Scientists develop AI tool to hunt for hidden signals of past lives they reckon could help search for extraterrestrial organisms on other planets
A new ‘bot could find alien life, experts say. Scientists have developed tech to hunt for hidden signals of past lives. They reckon it could assist in the search for extraterrestrial organisms on other planets.
Pairing cutting-edge chemical techniques with artificial intelligence researchers found evidence of ancient life in 3.3-billion-year-old rocks from Earth.
They hope the same approach could be applied to samples from Mars or icy ocean worlds such as Jupiter’s moon Europa. Research published in Proceedings of the National Academy of Sciences involved analysis of more than 400 samples from ancient sediments, fossils, modern plants and animals, fungi, and meteorites to stress-test the new detection model.
Experts found it was capable of distinguishing material left behind by life from non-biological samples with more than 90% accuracy.
Astrobiologists and planetary scientist Dr Michael Wong said: “This represents an inspiring example of how modern technology can shine a light on the planet’s most ancient stories and could reshape how we search for ancient life on Earth and other worlds. This is a powerful new tool for astrobiology.”
The team used a technique called pyrolysis-gas chromatography-mass spectrometry to uncover faint chemical fingerprints left behind by ancient organisms.
Complex chemical patterns of molecular fragments released from rock samples were analysed using a machine-learning model to identify biosignatures that would otherwise be too degraded to interpret.
Dr Wong’s co-author Dr Robert Hazen said the process represented a ‘paradigm shift’ because the algorithm was not looking for specific molecules – such as DNA – that could be evidence of past life.
Instead it was looking at the distribution of what was present to see if that hinted there may once have been life.
Dr Hazen told the BBC: “For the very first time we’re just looking for a distribution function. That allows us to be much more general when examining highly degraded samples with very little information.”
The oldest biosignature signal detected dated back 3.3 billion years – almost twice as old as the previous limit of 1.7 billion years.
The team also found evidence photosynthesis – in which green plants, algae and bacteria use sunlight, water, and carbon dioxide to create their own glucose food releasing oxygen as a by-product – was occurring at least 2.5 billion years ago.

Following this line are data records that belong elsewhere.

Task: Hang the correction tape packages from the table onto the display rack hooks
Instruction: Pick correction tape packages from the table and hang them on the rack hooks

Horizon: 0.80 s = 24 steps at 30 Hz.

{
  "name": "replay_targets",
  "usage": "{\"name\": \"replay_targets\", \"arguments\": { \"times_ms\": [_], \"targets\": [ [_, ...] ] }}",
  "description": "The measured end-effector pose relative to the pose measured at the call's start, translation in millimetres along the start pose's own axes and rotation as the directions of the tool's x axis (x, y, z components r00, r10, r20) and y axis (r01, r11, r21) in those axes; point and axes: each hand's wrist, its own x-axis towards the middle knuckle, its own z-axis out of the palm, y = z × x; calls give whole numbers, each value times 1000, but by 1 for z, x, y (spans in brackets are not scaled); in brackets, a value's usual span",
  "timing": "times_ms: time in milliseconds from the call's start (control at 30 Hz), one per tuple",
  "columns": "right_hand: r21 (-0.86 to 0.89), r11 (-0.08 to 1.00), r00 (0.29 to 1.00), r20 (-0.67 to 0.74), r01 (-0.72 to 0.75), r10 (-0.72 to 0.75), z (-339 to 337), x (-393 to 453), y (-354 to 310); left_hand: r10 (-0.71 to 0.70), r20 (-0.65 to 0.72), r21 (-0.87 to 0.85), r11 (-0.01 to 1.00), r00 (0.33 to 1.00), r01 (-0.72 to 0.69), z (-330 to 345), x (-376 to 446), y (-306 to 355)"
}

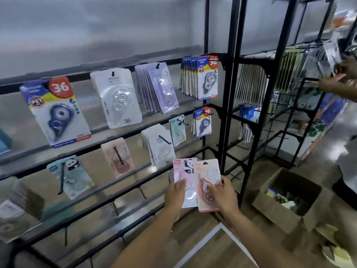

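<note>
Translucent ribbed wall panel [100,29] fills the back, well above and left of the grip, lit pale and diffuse. Black metal upright posts [231,74] stand just right of the grip, running top to bottom. Wood-grain floor [193,238] directly below, with a white strip [201,246] crossing it. Open cardboard box [286,198] sits on the floor to the right. Glossy floor [336,149] far right carries bright reflections.

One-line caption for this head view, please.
Left hand holds a pink panda package, right hand a peach one, before the display rack.
</note>
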Motion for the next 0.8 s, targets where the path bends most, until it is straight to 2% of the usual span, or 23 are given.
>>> {"name": "replay_targets", "arguments": {
  "times_ms": [133, 267, 367, 500, 700, 800],
  "targets": [
    [-39, 999, 999, 38, -32, 34, -5, 40, 0, -21, -41, 15, 1000, 999, 21, 24, 31, 7],
    [-10, 998, 989, 136, -66, 66, -14, 86, -3, -46, -104, -53, 998, 993, 41, 55, 60, 12],
    [58, 996, 975, 216, -62, 48, -24, 125, -5, -65, -166, -69, 996, 984, 54, 81, 78, 18],
    [34, 999, 956, 290, -42, 30, -32, 175, -7, -57, -197, -36, 998, 979, 51, 110, 99, 29],
    [-20, 999, 928, 373, 39, -29, -22, 203, -4, -100, -271, -88, 993, 957, 79, 116, 108, 25],
    [-57, 998, 901, 433, 26, 1, -11, 198, 0, -91, -330, -51, 996, 940, 78, 106, 106, 13]
  ]
}}
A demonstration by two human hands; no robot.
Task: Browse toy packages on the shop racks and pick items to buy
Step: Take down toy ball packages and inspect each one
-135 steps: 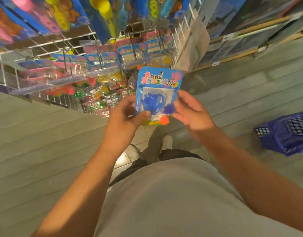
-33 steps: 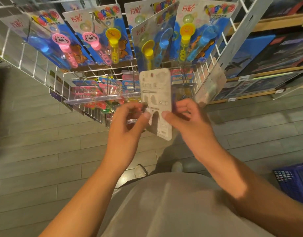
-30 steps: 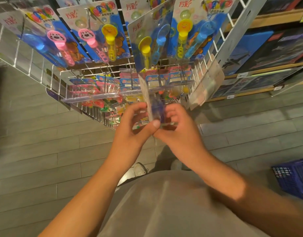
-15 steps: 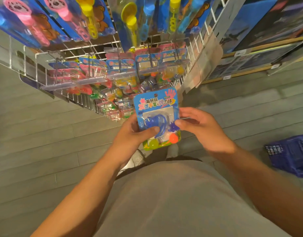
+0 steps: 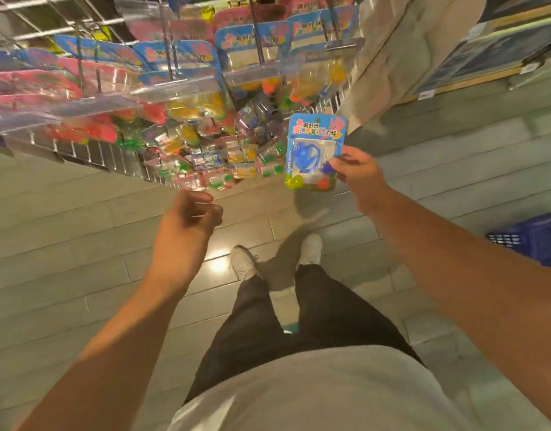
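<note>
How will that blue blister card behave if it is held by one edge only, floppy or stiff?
Probably fairly stiff: the blue toy package stays flat and upright though the right hand pinches only its right edge. Likely light, since the left hand is off it. The clear blister front looks glossy, so fingers may slip there; the card edge seems safer.

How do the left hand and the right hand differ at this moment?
The right hand pinches the blue toy package by its edge; the left hand holds nothing, its fingers loosely curled. The right hand is raised nearer the rack; the left hand is lower. Both are bare.
</note>
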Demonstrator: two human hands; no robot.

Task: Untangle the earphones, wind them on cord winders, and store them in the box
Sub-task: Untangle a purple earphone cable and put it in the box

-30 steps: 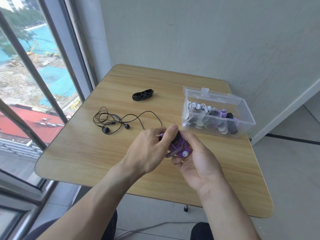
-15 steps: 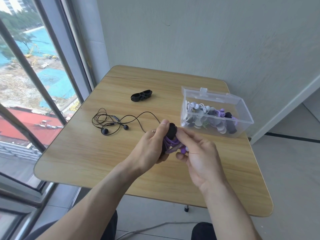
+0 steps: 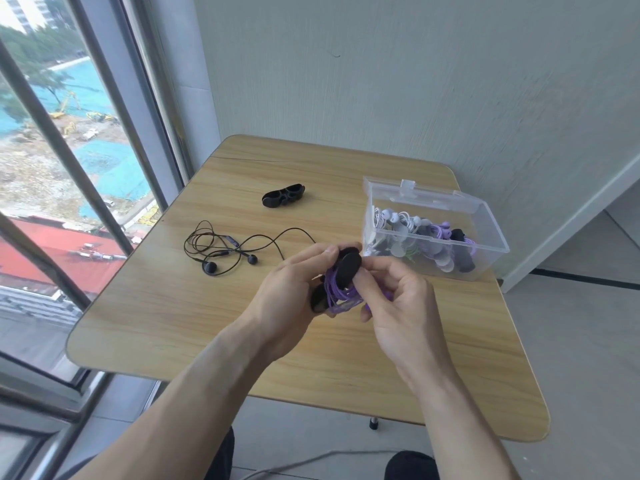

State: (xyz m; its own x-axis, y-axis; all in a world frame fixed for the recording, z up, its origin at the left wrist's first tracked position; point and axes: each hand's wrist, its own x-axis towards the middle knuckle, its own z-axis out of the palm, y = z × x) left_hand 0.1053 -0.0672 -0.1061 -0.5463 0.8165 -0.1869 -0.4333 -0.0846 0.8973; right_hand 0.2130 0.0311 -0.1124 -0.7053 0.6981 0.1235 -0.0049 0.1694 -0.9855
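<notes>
A wooden tabletop (image 3: 194, 317) fills the middle of the frame beside a window (image 3: 69, 168) at left. At centre right of the frame a clear plastic box (image 3: 485, 233) with its lid open stands on the tabletop, holding wound white, purple and black earphones. Above the tabletop at frame centre, the left hand (image 3: 287, 299) and right hand (image 3: 398, 306) both grasp a black cord winder (image 3: 348, 268) wrapped in purple earphones (image 3: 337, 292), fingers curled around it. Left of the hands, loose black earphones (image 3: 225, 251) lie tangled on the wood. Above them, toward the upper centre, a second black cord winder (image 3: 284, 199) lies by itself.
</notes>
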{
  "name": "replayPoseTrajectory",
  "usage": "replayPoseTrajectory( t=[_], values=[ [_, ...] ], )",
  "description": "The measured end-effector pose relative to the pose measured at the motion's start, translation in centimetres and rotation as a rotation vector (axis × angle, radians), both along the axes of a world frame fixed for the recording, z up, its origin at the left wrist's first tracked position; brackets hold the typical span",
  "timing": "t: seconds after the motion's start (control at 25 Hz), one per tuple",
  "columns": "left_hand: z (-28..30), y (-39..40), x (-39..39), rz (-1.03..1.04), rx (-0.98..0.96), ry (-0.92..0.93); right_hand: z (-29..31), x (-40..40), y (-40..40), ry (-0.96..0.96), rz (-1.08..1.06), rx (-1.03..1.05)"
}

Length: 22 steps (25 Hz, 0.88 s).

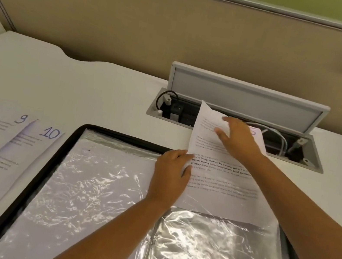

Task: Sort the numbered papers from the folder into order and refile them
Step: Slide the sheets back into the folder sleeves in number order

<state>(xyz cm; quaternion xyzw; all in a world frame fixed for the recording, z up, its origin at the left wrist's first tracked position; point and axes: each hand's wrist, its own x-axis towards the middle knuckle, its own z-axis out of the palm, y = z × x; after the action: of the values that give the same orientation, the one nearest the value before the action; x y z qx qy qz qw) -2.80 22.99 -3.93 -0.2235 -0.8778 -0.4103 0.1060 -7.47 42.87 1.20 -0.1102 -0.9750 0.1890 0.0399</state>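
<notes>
The left hand [169, 172] pinched the printed sheet's [221, 172] edge at the folder's [73, 135] plastic sleeve [212, 251]; the right hand [238, 139] lay flat, fingers straight, on its upper part. Better to feed it in squarely, avoiding creases.

Bare white desk surface [76, 90] lies open behind the black-edged folder of clear plastic sleeves [96, 184]. Overlapping printed sheets numbered 8, 9, 10 [2, 145] crowd its left side. The open grey cable box with raised lid [246, 99] blocks the far right.
</notes>
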Motion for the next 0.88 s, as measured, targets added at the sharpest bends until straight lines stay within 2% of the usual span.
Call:
replayPoseTrajectory(
  t=[0.24, 0.4, 0.56, 0.76, 0.88],
  values=[
    [0.9, -0.1, 0.7, 0.037, 0.279, -0.111, -1.6, -7.3, -1.1, -0.223, 0.017, 0.018],
    [0.6, -0.1, 0.5, 0.043, 0.298, -0.132, -2.0, -7.7, -2.1, -0.34, 0.048, 0.124],
    [0.3, -0.1, 0.5, 0.031, 0.29, -0.136, -2.3, -5.9, -2.7, -0.328, 0.106, 0.302],
    [0.4, -0.2, 0.4, 0.047, 0.302, -0.168, -1.2, -3.1, -3.0, -0.297, 0.125, 0.304],
    [0.6, 0.0, 0.3, 0.085, 0.389, -0.243, -0.3, -1.4, -3.7, -0.291, 0.138, 0.303]
  ],
)
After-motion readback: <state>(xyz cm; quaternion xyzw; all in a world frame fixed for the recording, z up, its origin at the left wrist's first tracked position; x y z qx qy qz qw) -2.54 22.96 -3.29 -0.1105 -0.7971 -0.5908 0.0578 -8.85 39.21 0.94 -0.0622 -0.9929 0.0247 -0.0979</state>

That is 800 million years earlier than previously thought.
Scientists have previously traced life back 3.5 billion years using two main types of evidence. One involved ancient rock structures created by communities of microbes that grew in sticky, layered ‘mats’ leaving behind mound-like formations known as stromatolites.
The other evidence was telltale shifts in the ratios of isotopes in the rocks. But suitable samples for such detections are rare.
The new machine-learning approach avoids the need for intact fossils or surviving biomolecules offering a complementary line of evidence that can be applied to a far wider range of rocks. It also goes beyond a simple life-versus-no-life test.
The algorithm can distinguish photosynthetic from non-photosynthetic organisms and separate broad groups of cells known as eukaryotes and prokaryotes.
Dr Hazen said the system found ‘very distinct differences’ between samples containing life and no life. That ability could prove crucial on Mars where scientists are not sure what life may have looked like if it existed.
If retrieving samples from Mars proves too expensive Dr Hazen said an instrument-carrying rover could carry out the analysis on the Red Planet’s surface.
His team has received NASA funding to develop such an instrument package. Co-author Dr Anirudh Prabhu said: “What’s exciting is that this approach doesn’t rely on finding recognisable fossils.
“AI didn’t just help us analyse data faster, it allowed us to make sense of messy, degraded chemical data. It opens the door to exploring ancient and alien environments with a fresh lens guided by patterns we might not even know to look for ourselves.”
The authors said the process could become a key analytical tool in terrestrial and planetary science.
Co-author and paleobiologist Professor Andrew Knoll said: “For decades we’ve searched ancient rocks for traces of life using a limited set of tools.
“What’s remarkable about this study is that it adds whole new dimensions – not just better instruments, but better questions.
“Machine learning helps us uncover biological signals that were effectively invisible before. It’s a leap forward in our ability to read the deep-time record of life.”